**WORK REQUEST**
For every line below, restate it exactly and drop the images.

----

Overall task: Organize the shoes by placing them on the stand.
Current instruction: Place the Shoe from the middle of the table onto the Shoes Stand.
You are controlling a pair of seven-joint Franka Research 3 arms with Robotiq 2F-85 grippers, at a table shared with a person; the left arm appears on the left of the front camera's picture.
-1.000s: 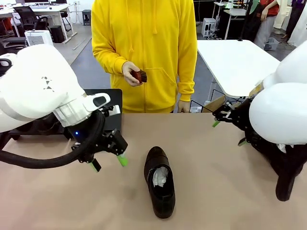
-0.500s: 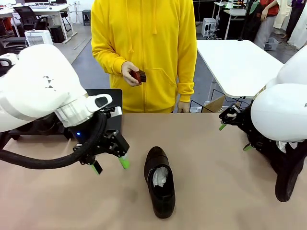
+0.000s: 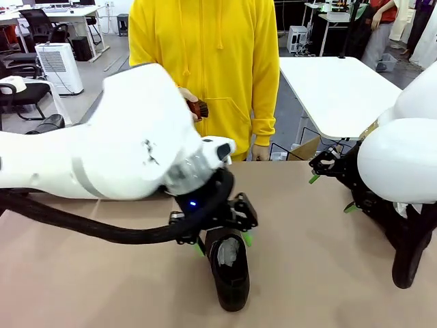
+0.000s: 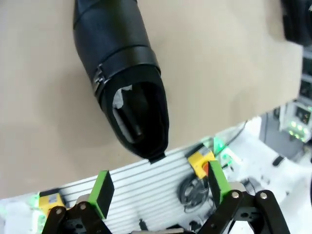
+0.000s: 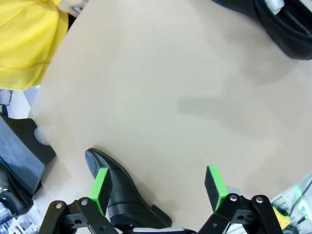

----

**WRITTEN ANSWER**
Overall task: Organize the shoes by placing them on the stand.
Current instruction: Place the Shoe from the middle of the table onto the Shoes Stand.
You are controlling a pair of seven-joint Franka Research 3 arms with Robotiq 2F-85 grippers, at a table shared with a person; the left arm appears on the left of the front camera's picture.
-1.000s: 
-0.500s: 
+0.000s: 
+0.000s: 
+0.000s: 

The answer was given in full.